**TASK INSTRUCTIONS:**
Would you reproduce the data below exactly, please, leaving out its images?

**DATA SHOWN:**
┄┄┄┄┄┄
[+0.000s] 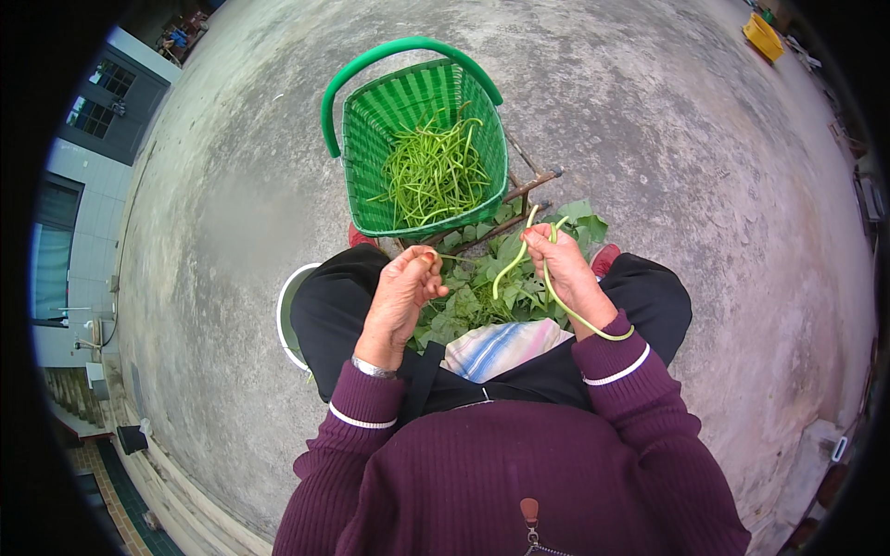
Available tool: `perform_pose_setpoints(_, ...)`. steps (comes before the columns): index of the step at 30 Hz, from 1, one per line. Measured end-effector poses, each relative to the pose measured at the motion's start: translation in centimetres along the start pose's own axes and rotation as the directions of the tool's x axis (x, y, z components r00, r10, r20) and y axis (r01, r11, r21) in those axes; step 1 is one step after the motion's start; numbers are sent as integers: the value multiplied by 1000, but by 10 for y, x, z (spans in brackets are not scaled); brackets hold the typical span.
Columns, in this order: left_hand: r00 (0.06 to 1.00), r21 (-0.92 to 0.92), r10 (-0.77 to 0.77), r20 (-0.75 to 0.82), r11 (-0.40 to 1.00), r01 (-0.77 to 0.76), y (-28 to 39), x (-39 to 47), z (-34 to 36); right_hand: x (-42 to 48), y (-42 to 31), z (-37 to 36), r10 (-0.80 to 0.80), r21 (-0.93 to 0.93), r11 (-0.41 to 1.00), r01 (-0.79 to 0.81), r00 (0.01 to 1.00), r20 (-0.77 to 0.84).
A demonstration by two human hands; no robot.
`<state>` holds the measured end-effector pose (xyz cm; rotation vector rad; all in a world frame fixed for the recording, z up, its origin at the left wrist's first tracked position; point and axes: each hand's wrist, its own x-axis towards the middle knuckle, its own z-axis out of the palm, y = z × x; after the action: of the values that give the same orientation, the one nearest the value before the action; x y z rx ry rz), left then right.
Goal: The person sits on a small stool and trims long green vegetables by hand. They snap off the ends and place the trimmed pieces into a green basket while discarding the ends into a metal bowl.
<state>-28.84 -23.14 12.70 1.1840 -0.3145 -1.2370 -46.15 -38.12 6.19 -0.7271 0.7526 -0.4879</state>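
Observation:
My right hand pinches a couple of long, pale green stems; one trails down over the purple cuff. Thumb and forefinger of my left hand are pressed together on the end of a thin green stem or tendril, which reaches right over the leaves. Beyond both hands stands a green woven plastic basket with its handle up, holding a tangle of cut green stems. Between my legs, under the hands, lies a heap of leafy green vines.
A rusty metal frame stands behind and right of the basket. A white-rimmed bucket sits beside my left leg. A striped cloth lies at my lap. Far off on the concrete is a yellow tub.

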Motion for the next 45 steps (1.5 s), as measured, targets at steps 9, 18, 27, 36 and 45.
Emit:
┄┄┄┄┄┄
**SOLUTION TO THE PROBLEM:**
[+0.000s] 
Available tool: `perform_pose_setpoints(_, ...)`. steps (comes before the columns): index of the step at 30 Hz, from 1, one per line. Measured end-effector poses, each relative to the pose measured at the motion's start: translation in centimetres along the start pose's own axes and rotation as the directions of the tool's x axis (x, y, z components r00, r10, r20) and y axis (r01, r11, r21) in those axes; step 1 is one step after the motion's start; numbers are sent as integers: the value multiplied by 1000, but by 10 for y, x, z (spans in brackets are not scaled); brackets hold the typical span.
Columns, in this order: left_hand: r00 (0.06 to 1.00), r21 (-0.92 to 0.92), r10 (-0.77 to 0.77), r20 (-0.75 to 0.82), r11 (-0.40 to 1.00), r01 (-0.77 to 0.76), y (-28 to 39), x (-39 to 47), z (-34 to 36); right_hand: x (-42 to 48), y (-42 to 31), z (-37 to 36), r10 (-0.80 to 0.80), r21 (-0.93 to 0.93), r11 (-0.41 to 1.00), r01 (-0.79 to 0.81), r00 (0.01 to 1.00), r20 (-0.77 to 0.84).
A demonstration by two human hands; no robot.
`<state>` holds the measured end-effector pose (xyz cm; rotation vector rad; all in a world frame fixed for the recording, z up, its origin at the left wrist's first tracked position; point and axes: each hand's wrist, its own x-axis towards the middle knuckle, its own z-axis out of the palm, y = z × x; after the action: of the values that give the same orientation, the one nearest the value before the action; x y z rx ry rz), left then right.
Goal: The person sits on a small stool and trims long green vegetables by hand. They snap off the ends and place the trimmed pieces into a green basket while discarding the ends into a metal bowl.
<state>-28.84 -23.14 12.70 1.1840 -0.3145 -1.2370 -46.15 -38.12 6.19 -0.7271 0.7526 -0.4879</state>
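Observation:
My right hand pinches a couple of long, pale green stems; one trails down over the purple cuff. Thumb and forefinger of my left hand are pressed together on the end of a thin green stem or tendril, which reaches right over the leaves. Beyond both hands stands a green woven plastic basket with its handle up, holding a tangle of cut green stems. Between my legs, under the hands, lies a heap of leafy green vines.
A rusty metal frame stands behind and right of the basket. A white-rimmed bucket sits beside my left leg. A striped cloth lies at my lap. Far off on the concrete is a yellow tub.
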
Motion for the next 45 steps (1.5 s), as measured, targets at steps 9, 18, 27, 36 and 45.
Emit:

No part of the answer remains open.